Which expression is equivalent to \(\frac{6\mathrm{y}(\mathrm{y}-3) + 9(3-\mathrm{y})}{4\mathrm{y}-12}\), where y gt 3?

1. TRANSLATE the problem information

• Given expression: \(\frac{6y(y-3) + 9(3-y)}{4y-12}\) where \(y \gt 3\)
• Goal: Simplify to find equivalent expression

2. INFER the key relationship in the numerator

• Look at the two terms: \(6y(y-3)\) and \(9(3-y)\)
• Key insight: Notice that \((3-y)\) is the opposite of \((y-3)\)
• This means: \((3-y) = -(y-3)\)

3. SIMPLIFY the numerator using this relationship

• Rewrite: \(6y(y-3) + 9(3-y) = 6y(y-3) + 9(-(y-3))\)
• Distribute: \(= 6y(y-3) - 9(y-3)\)
• Factor out \((y-3)\): \(= (y-3)(6y-9)\)

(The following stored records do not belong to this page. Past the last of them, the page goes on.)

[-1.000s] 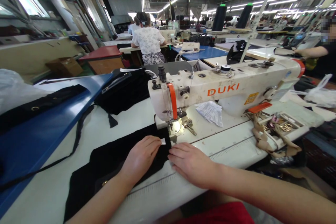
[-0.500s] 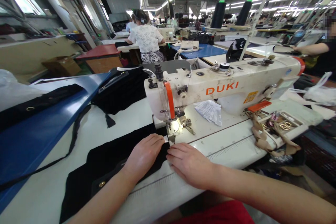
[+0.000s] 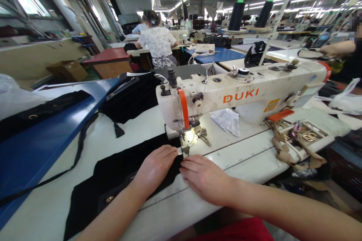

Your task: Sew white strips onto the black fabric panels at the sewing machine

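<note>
My left hand (image 3: 155,167) lies flat on a piece of black fabric (image 3: 113,177), fingers together, its fingertips at a small white tag (image 3: 180,151) just before the presser foot (image 3: 186,137) of a white DUKI sewing machine (image 3: 240,94). My right hand (image 3: 205,177) rests flat on the table beside it, fingers stretched toward the fabric's right edge. The fabric runs left across the white table (image 3: 232,158) and shows a small brass eyelet (image 3: 108,198).
More black fabric (image 3: 130,96) is piled behind the machine, a black strap (image 3: 79,150) trails left over a blue board (image 3: 36,147). Paper slips (image 3: 227,120) lie under the machine arm. A tray of metal buckles (image 3: 307,133) and tan webbing (image 3: 285,152) sits right. Other people work at stations behind.
The black fabric has slid slightly to the left and forward under my hands. Both hands stay pressed near the presser foot, almost unmoved.
</note>
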`<state>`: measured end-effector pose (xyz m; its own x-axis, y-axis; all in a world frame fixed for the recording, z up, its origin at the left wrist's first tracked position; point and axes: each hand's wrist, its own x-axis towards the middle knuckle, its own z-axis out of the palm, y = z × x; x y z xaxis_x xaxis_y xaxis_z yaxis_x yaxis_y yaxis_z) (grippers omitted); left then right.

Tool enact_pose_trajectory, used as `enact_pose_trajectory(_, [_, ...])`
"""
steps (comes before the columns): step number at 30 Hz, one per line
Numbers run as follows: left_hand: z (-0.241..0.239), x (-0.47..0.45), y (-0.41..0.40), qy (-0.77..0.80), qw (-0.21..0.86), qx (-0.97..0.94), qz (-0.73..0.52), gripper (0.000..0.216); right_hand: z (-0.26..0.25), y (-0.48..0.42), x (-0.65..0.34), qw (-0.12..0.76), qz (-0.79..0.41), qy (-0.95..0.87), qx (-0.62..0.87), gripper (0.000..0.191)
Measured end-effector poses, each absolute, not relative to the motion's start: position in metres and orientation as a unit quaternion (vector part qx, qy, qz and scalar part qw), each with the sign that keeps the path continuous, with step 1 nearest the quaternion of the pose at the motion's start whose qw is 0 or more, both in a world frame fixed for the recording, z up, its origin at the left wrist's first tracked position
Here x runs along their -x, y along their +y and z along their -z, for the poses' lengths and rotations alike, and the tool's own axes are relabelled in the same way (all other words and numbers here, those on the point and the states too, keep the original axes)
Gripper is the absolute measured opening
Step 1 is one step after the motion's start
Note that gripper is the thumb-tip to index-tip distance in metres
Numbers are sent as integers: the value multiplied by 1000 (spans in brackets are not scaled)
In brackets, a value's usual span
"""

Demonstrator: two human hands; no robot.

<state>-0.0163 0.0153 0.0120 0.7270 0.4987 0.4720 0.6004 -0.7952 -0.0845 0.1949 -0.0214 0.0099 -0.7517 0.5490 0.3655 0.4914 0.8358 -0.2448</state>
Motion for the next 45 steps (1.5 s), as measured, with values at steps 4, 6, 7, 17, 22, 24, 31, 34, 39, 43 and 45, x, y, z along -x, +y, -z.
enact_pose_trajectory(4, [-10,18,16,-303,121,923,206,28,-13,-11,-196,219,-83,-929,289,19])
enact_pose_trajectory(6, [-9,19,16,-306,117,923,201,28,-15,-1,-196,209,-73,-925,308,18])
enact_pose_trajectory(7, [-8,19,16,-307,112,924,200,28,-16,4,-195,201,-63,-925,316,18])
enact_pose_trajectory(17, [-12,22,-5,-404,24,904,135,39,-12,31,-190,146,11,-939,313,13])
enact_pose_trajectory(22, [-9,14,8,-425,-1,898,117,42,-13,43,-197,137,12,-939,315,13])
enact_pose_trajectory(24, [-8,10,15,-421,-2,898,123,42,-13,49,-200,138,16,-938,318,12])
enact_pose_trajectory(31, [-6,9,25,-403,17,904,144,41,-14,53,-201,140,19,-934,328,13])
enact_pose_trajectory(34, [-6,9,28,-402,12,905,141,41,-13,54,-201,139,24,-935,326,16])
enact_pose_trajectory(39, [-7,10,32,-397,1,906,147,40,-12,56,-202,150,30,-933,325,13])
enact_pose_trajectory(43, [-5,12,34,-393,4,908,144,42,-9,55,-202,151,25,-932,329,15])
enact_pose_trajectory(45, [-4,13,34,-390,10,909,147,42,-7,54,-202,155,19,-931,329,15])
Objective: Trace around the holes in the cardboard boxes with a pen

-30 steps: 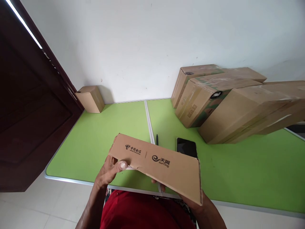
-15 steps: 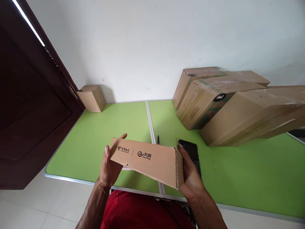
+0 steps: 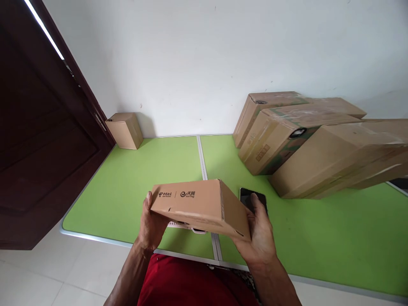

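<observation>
A small brown cardboard box (image 3: 200, 202) with black printed logos is held up above the green table (image 3: 168, 159), tilted toward me. My left hand (image 3: 152, 225) grips its left end, thumb on the near edge and the other fingers hidden beneath. At the right end, my right hand (image 3: 259, 231) supports the box from the side and below, its thumb raised along the edge. Behind that thumb lies a black smartphone (image 3: 247, 195), partly covered. Below the box a pale, slotted object (image 3: 199, 231) shows only in part; I cannot tell what it is.
Several large taped cartons (image 3: 299, 161) stand against the wall at the back right. Another small cardboard box (image 3: 124, 131) sits at the back left corner, beside a dark wooden door (image 3: 47, 127). A metal seam (image 3: 200, 157) divides the table top.
The box has been turned in my hands, so its right end face and near side now show more. My right thumb has lifted away from the box's top edge.
</observation>
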A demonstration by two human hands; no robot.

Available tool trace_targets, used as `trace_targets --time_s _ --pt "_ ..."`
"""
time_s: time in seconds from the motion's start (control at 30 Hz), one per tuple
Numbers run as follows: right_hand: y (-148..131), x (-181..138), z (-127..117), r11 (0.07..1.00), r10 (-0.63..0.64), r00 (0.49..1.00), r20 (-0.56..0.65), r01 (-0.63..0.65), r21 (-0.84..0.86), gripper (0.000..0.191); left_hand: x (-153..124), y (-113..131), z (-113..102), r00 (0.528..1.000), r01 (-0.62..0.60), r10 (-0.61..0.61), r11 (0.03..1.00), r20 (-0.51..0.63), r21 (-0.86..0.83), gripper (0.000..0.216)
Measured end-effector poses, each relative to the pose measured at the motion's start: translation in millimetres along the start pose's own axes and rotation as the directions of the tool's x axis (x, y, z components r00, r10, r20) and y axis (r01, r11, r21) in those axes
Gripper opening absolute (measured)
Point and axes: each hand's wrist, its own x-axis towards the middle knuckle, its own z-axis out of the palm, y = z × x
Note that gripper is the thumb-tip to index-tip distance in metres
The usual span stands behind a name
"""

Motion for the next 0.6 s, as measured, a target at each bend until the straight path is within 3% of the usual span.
trace_targets --time_s 0.1,0.23,0.33,0.47,0.6 --pt "2 1 -1 0.992 -0.121 0.993 0.008 0.122 -0.031 0.054 -2 -11 3 0.999 0.035 -0.037 0.998 -0.04 -0.044 0.066" --pt "2 -5 11 0.976 -0.201 0.979 0.043 0.204 -0.077 0.077 -6 -27 5 0.99 0.116 -0.124 0.987 -0.063 -0.113 0.074" --pt "4 -11 21 0.962 -0.253 0.967 0.033 0.255 -0.095 0.084 -8 -32 8 0.992 0.099 -0.106 0.99 -0.063 -0.103 0.076" --pt "11 -16 26 0.93 -0.314 0.949 0.034 0.315 -0.189 0.066 -10 -29 12 0.999 -0.053 0.053 0.998 -0.009 -0.032 0.074" --pt "7 -15 24 0.911 -0.368 0.929 -0.032 0.353 -0.213 0.062 -5 -11 6 0.99 -0.094 0.079 0.987 0.118 0.129 0.071"
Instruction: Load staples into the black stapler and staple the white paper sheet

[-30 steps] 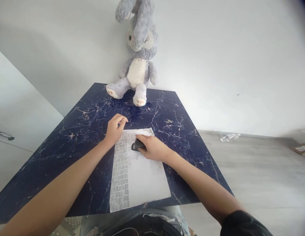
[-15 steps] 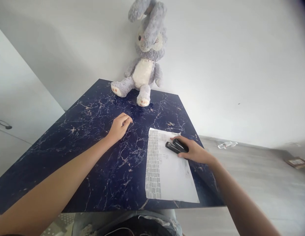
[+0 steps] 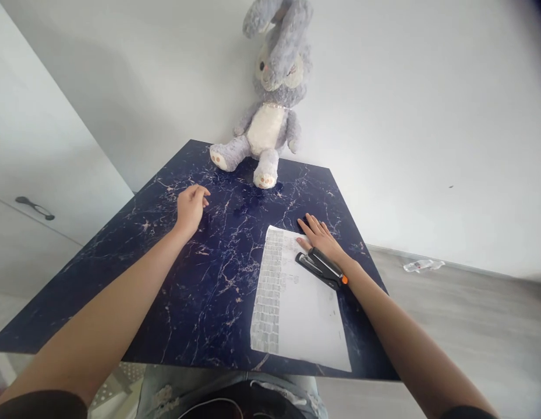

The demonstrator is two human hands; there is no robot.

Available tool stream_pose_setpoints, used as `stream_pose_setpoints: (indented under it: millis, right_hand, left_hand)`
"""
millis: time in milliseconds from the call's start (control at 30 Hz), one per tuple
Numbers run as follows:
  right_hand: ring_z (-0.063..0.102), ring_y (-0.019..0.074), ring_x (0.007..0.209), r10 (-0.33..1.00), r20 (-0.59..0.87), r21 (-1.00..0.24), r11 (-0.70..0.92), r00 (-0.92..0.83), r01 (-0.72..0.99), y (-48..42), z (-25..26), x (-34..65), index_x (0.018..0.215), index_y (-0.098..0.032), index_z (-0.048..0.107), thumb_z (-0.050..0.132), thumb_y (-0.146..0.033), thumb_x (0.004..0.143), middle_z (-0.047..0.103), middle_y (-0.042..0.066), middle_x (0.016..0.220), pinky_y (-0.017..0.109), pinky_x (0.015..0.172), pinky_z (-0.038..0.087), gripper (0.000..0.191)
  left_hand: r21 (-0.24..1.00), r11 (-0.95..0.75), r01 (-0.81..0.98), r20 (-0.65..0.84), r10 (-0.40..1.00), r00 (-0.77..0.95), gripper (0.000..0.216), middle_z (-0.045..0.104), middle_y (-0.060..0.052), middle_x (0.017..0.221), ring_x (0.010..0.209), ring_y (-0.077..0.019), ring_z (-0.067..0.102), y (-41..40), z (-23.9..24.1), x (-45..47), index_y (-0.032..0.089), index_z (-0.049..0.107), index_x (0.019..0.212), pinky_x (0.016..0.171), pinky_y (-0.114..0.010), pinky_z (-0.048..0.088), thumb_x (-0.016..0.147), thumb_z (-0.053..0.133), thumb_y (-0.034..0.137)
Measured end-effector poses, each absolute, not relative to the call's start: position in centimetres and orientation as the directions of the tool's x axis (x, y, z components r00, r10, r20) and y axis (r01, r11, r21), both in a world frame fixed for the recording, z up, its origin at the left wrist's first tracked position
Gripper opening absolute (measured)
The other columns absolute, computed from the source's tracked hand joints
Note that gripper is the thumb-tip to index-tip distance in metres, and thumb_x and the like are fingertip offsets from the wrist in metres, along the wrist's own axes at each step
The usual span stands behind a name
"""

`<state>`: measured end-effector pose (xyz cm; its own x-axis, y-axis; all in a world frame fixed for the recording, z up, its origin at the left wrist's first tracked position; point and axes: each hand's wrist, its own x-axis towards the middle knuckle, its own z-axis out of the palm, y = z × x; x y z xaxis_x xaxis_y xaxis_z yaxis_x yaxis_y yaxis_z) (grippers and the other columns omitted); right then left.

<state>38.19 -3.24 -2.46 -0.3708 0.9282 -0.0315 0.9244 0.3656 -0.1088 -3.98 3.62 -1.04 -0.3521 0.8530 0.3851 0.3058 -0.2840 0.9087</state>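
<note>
My right hand (image 3: 321,237) lies flat with its fingers spread over the upper right corner of the printed paper (image 3: 311,326) and the tabletop beyond it. A black stapler with an orange end (image 3: 321,268) rests slantwise on the paper, beside the palm and wrist, not gripped. Rows of small grey blocks run down the paper's left side. Over on the left, my left hand (image 3: 190,208) is held above the table with its fingers curled in, and nothing shows in them.
Both hands are over a dark blue marble-patterned table (image 3: 218,302). A grey plush rabbit (image 3: 268,125) sits at its far end against the wall. To the left stands a white cabinet with a dark handle (image 3: 34,208). A clear plastic item (image 3: 423,266) lies on the floor at right.
My right hand has let go of the stapler and moved up past it, flattening out. My left hand has shifted left, away from the paper. The view has turned slightly left.
</note>
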Motion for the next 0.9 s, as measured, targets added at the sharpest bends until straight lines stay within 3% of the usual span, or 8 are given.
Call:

4. SIMPLIFY the denominator

• Factor: \(4y - 12 = 4(y-3)\)

5. SIMPLIFY the complete rational expression

• Substitute factored forms: \(\frac{(y-3)(6y-9)}{4(y-3)}\)

6. APPLY CONSTRAINTS to justify cancellation

• Since \(y \gt 3\), we know \((y-3) \neq 0\)
• This allows us to safely cancel \((y-3)\) from numerator and denominator
• Result: \(\frac{6y-9}{4}\)

Answer: B. \(\frac{6y-9}{4}\)

Why Students Usually Falter on This Problem

Most Common Error Path:

Weak INFER skill: Not recognizing that \((3-y) = -(y-3)\)

Students often try to work with \(6y(y-3) + 9(3-y)\) directly without seeing the relationship between the two binomials. They might expand everything:

• \(6y(y-3) = 6y^2 - 18y\)
• \(9(3-y) = 27 - 9y\)
• Getting \(6y^2 - 18y + 27 - 9y = 6y^2 - 27y + 27\)

This leads to a complex numerator that doesn't factor nicely with the denominator, causing confusion and likely guessing.

Second Most Common Error:

Poor SIMPLIFY execution: Arithmetic errors during factoring

Even if students recognize the \((3-y) = -(y-3)\) relationship, they might make sign errors:

• Writing \(6y(y-3) + 9(-(y-3))\) as \(6y(y-3) + 9(y-3)\) instead of \(6y(y-3) - 9(y-3)\)
• This gives \((y-3)(6y+9)\) instead of \((y-3)(6y-9)\)
• Leading to final answer \(\frac{6y+9}{4}\)

This may lead them to select Choice C \(\left(\frac{6y+9}{4}\right)\).

The Bottom Line:

The key challenge is recognizing equivalent forms of binomial expressions and using that insight to create factorable terms. Without this recognition, the algebraic manipulation becomes unnecessarily complex.